Causes of acute pericarditis
- Idiopathic
- Infectious
- Virus (viruses of the ECHO group, influenza virus, group C Coxsack, HIV).
- Bacterial (Streptococcus, Staphylococcus, Gram-negative bacteria, in children Haemophilus influenzae).
- Fungal (histoplasmosis, coccidioidosis, candidiasis, blastomycosis).
- Parasitic (toxoplasmosis, amebiasis, echinococcus)
- Autoimmune (RA, SLE, systemic sclerosis)
- Inflammatory (amyloidosis, inflammatory bowel disease, sarcoidosis)
- Uremia
- Injury
- Myocardial infarction
- Postinfarction syndrome (Dressler)
- Medicinal (including due to the use of hydralazine, isoniazid, phenytoin, procainamide)
* If lymphoma develops in AIDS patients, Kaposi's sarcoma or certain infections (caused by Mycobacterium avium, mycobacterium tuberculosis, Nocardia, other fungal or viral infections), pericarditis is possible. Tuberculous pericarditis accounts for less than 5% of cases of acute or subacute pericarditis in the US, but causes the majority of cases in some areas of India and Africa.

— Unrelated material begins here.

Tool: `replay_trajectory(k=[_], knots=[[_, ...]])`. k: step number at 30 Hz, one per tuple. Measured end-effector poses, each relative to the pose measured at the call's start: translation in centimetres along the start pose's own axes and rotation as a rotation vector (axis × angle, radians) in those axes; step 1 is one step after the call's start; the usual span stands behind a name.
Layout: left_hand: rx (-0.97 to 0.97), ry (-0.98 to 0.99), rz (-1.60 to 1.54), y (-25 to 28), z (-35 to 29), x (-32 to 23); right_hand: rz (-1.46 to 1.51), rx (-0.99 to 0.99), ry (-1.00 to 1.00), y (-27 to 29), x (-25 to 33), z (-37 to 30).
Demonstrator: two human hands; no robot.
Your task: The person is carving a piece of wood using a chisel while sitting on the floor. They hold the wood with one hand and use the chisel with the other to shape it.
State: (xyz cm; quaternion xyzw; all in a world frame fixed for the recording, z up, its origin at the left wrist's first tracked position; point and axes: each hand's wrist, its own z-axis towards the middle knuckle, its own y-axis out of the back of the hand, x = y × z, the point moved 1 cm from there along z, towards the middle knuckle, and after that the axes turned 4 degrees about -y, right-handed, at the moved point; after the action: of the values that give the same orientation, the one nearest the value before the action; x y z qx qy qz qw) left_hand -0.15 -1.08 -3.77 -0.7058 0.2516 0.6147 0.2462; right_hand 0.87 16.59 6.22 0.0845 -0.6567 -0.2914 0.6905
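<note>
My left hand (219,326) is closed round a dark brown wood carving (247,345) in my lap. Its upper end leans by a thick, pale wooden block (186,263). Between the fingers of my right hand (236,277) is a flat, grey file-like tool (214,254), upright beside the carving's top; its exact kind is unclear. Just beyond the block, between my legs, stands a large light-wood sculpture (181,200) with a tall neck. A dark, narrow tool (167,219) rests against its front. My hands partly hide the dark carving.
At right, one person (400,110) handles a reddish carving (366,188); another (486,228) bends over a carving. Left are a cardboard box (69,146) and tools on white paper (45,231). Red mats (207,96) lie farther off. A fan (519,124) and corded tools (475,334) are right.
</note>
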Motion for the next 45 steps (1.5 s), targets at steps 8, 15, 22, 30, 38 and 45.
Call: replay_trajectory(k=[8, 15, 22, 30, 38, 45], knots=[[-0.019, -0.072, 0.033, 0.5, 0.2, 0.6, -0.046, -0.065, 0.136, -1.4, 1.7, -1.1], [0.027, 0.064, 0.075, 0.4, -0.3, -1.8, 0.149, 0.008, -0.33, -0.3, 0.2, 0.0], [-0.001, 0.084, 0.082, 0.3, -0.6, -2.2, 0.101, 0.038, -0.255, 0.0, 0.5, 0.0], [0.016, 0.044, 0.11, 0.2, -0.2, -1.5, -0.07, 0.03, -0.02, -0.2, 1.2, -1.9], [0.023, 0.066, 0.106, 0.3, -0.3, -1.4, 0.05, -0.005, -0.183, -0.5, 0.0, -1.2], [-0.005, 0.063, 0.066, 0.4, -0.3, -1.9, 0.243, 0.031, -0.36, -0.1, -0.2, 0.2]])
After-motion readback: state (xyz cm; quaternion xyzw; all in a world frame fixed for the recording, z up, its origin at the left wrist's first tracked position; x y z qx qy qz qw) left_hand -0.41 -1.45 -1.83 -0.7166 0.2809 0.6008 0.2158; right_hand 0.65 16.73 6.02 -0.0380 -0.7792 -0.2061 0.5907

Chronic pericardial effusion or constrictive pericarditis can result from almost any disease that causes acute pericarditis, as well as tuberculosis, swelling, irradiation and cardiac surgery. Sometimes the cause of chronic pericarditis remains unsettled. Pericarditis with a large effusion (serous, serous-hemorrhagic or hemorrhagic) is usually caused by metastatic tumors, most often by lung or breast cancer, sarcoma (especially melanoma), leukemia or lymphoma.

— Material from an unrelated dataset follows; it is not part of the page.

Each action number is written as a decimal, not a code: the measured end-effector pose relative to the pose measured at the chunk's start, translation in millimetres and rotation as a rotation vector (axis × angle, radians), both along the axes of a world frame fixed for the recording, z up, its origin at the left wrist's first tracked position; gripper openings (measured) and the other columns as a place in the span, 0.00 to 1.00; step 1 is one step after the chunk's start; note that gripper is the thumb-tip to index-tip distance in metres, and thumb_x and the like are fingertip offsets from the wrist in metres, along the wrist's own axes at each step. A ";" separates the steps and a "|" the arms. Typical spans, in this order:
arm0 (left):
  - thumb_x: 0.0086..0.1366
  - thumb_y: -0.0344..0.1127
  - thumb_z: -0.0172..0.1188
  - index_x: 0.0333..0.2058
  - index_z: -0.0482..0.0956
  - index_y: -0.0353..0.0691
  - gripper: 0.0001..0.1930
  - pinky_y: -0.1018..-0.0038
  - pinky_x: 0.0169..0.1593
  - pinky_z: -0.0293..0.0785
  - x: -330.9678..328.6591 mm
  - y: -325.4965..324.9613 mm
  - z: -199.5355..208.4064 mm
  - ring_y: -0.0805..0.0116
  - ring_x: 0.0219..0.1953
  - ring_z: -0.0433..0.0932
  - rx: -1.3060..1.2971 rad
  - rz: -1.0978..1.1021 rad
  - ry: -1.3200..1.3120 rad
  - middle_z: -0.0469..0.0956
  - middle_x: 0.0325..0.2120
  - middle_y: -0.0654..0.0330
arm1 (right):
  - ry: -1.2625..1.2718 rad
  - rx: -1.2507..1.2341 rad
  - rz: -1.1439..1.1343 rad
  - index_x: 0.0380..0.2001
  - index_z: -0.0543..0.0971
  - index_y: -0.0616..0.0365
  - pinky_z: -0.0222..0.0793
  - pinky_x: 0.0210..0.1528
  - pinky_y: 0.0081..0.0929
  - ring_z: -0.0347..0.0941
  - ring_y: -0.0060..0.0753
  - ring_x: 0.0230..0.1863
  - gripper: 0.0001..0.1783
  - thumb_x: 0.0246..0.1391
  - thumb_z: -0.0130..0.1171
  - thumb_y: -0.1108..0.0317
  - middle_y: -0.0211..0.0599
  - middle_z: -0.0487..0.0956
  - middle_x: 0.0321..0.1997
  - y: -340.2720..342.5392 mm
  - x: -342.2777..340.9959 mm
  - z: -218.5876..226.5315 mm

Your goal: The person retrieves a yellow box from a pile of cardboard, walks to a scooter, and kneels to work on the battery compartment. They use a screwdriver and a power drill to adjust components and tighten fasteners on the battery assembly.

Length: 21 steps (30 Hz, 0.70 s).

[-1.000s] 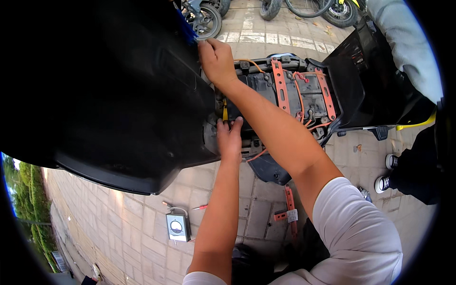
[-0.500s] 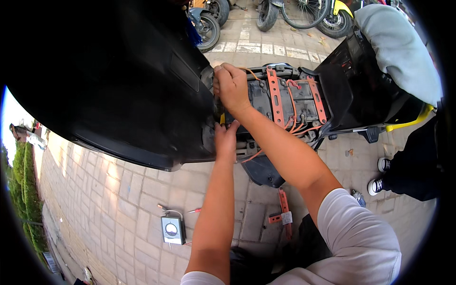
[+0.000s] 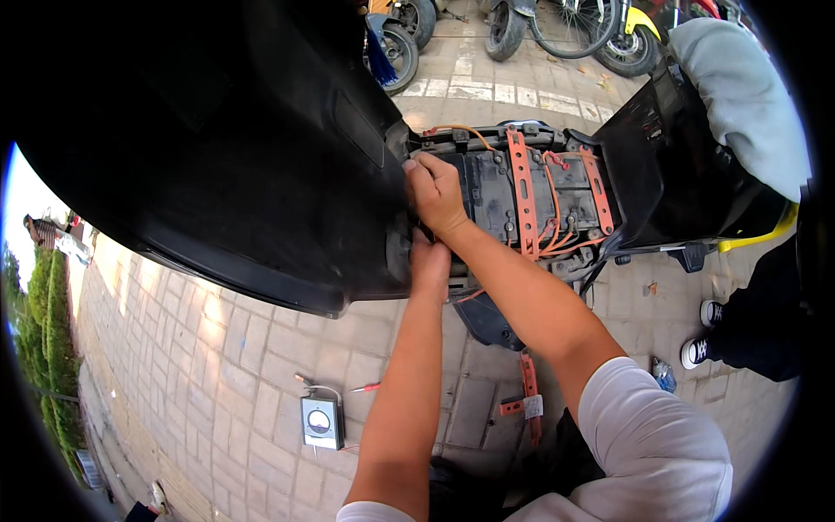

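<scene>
My right hand point(image 3: 437, 195) is closed at the gap between a large black scooter body panel point(image 3: 261, 200) and the open battery bay. What its curled fingers grip is hidden. Just below it, my left hand point(image 3: 430, 268) reaches into the same gap, its fingers mostly out of sight. Beside both hands lie dark batteries point(image 3: 493, 187), crossed by an orange-red perforated bracket point(image 3: 524, 196) and a second orange-red bracket point(image 3: 597, 193). Orange wires point(image 3: 555, 196) run between the terminals.
On the paving are a small meter point(image 3: 321, 423), a red-handled probe point(image 3: 366, 387) and a loose orange-red bracket point(image 3: 529, 396). A black plastic cover point(image 3: 490, 324) hangs by the bay. At right, a person's shoes point(image 3: 695, 352) stand near the scooter. Parked bikes point(image 3: 507, 30) line the back.
My right hand has moved down closer to my left hand. A yellow piece seen between the hands is now hidden. The whole view has shifted slightly.
</scene>
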State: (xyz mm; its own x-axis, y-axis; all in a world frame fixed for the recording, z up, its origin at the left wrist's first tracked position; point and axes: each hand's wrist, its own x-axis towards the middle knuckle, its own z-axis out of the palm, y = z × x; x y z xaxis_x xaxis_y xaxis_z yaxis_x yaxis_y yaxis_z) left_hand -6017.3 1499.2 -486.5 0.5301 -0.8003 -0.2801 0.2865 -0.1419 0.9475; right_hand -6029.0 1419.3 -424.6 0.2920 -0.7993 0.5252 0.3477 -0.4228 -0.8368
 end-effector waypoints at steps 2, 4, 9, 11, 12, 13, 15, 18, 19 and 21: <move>0.64 0.34 0.52 0.57 0.63 0.35 0.23 0.76 0.57 0.58 0.4 -3.6 -3.0 0.70 0.55 0.65 0.050 -0.012 0.014 0.69 0.53 0.58 | 0.010 0.012 0.043 0.17 0.65 0.58 0.51 0.17 0.18 0.54 0.14 0.15 0.16 0.59 0.47 0.68 0.22 0.61 0.13 -6.2 1.9 -4.6; 0.63 0.34 0.52 0.57 0.62 0.36 0.24 0.75 0.57 0.58 15.1 -0.2 -12.8 0.70 0.55 0.65 0.016 0.046 -0.008 0.69 0.53 0.58 | -0.137 0.048 0.139 0.17 0.65 0.58 0.51 0.17 0.18 0.54 0.14 0.15 0.16 0.59 0.47 0.68 0.22 0.60 0.13 9.8 6.1 29.1; 0.62 0.32 0.54 0.59 0.60 0.36 0.27 0.74 0.58 0.57 -2.4 0.2 -5.6 0.69 0.56 0.64 -0.122 -0.004 0.150 0.68 0.53 0.60 | 0.010 -0.035 0.037 0.17 0.67 0.64 0.56 0.20 0.27 0.57 0.23 0.15 0.16 0.54 0.51 0.66 0.40 0.62 0.12 2.6 -3.2 -7.8; 0.61 0.31 0.55 0.60 0.59 0.36 0.29 0.74 0.59 0.56 -2.9 9.1 -5.6 0.68 0.56 0.64 -0.134 0.004 0.146 0.68 0.54 0.59 | 0.020 -0.004 0.032 0.17 0.67 0.64 0.55 0.20 0.27 0.57 0.22 0.16 0.16 0.54 0.51 0.66 0.39 0.62 0.12 -0.2 -1.2 -4.5; 0.56 0.34 0.62 0.62 0.50 0.29 0.40 0.74 0.58 0.58 2.9 6.9 -3.5 0.65 0.59 0.62 -0.157 -0.064 0.124 0.63 0.58 0.51 | 0.021 0.017 0.039 0.17 0.67 0.64 0.55 0.20 0.27 0.57 0.22 0.16 0.16 0.54 0.51 0.67 0.39 0.62 0.12 -4.9 -0.9 -3.1; 0.56 0.33 0.62 0.62 0.51 0.30 0.40 0.74 0.58 0.59 -0.6 6.9 -3.4 0.65 0.58 0.63 -0.157 -0.040 0.136 0.64 0.57 0.51 | 0.023 0.038 0.045 0.16 0.67 0.64 0.55 0.20 0.27 0.57 0.22 0.16 0.16 0.54 0.51 0.67 0.38 0.63 0.12 -8.7 -2.3 -2.7; 0.55 0.32 0.63 0.62 0.52 0.30 0.39 0.74 0.57 0.60 1.6 8.7 4.4 0.65 0.55 0.65 -0.157 0.030 0.145 0.66 0.55 0.52 | -0.186 0.157 0.202 0.18 0.64 0.57 0.46 0.15 0.17 0.50 0.13 0.13 0.15 0.59 0.47 0.69 0.21 0.58 0.13 -0.9 -3.6 22.8; 0.54 0.28 0.63 0.57 0.58 0.30 0.34 0.77 0.52 0.62 5.1 9.1 2.1 0.71 0.43 0.67 -0.115 0.026 0.141 0.70 0.43 0.58 | -0.218 0.122 0.108 0.17 0.66 0.59 0.50 0.17 0.20 0.53 0.15 0.14 0.15 0.57 0.49 0.68 0.24 0.61 0.13 -12.4 -8.3 60.0; 0.54 0.28 0.63 0.56 0.59 0.30 0.33 0.77 0.51 0.63 2.3 8.5 4.9 0.72 0.41 0.67 -0.106 0.013 0.145 0.70 0.41 0.59 | -0.196 0.090 0.053 0.17 0.67 0.61 0.53 0.19 0.22 0.56 0.17 0.16 0.16 0.56 0.49 0.67 0.26 0.64 0.13 -21.9 -4.2 64.7; 0.54 0.29 0.63 0.58 0.55 0.27 0.36 0.78 0.54 0.59 4.5 10.2 4.9 0.71 0.44 0.67 -0.124 -0.009 0.151 0.69 0.40 0.59 | -0.210 0.054 0.028 0.17 0.68 0.61 0.53 0.19 0.22 0.57 0.17 0.16 0.16 0.56 0.50 0.67 0.26 0.64 0.13 -28.6 7.2 72.1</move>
State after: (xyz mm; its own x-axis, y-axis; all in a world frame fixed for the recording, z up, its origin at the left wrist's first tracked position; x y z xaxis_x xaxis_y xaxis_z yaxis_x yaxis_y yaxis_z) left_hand -6012.8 1509.4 -481.6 0.4820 -0.8382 -0.2551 0.4258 -0.0303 0.9043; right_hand -6021.7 1390.7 -352.5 0.2030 -0.8214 0.5331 0.5274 -0.3670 -0.7663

Fibrosis of the pericardium can be the result of purulent pericarditis, an infectious process in the myocardium (myocarditis is a common cause in young people) or connective tissue diseases. In elderly patients, frequent causes are malignant tumors, myocardial infarction and tuberculosis. Hemopericardium (accumulation of blood in the pericardial cavity) can lead to pericarditis or pericardial fibrosis; common causes are chest trauma, iatrogenic injury (for example, as a result of heart probing, pacemaker implantation or central venous access) and aneurysm rupture of the thoracic aorta.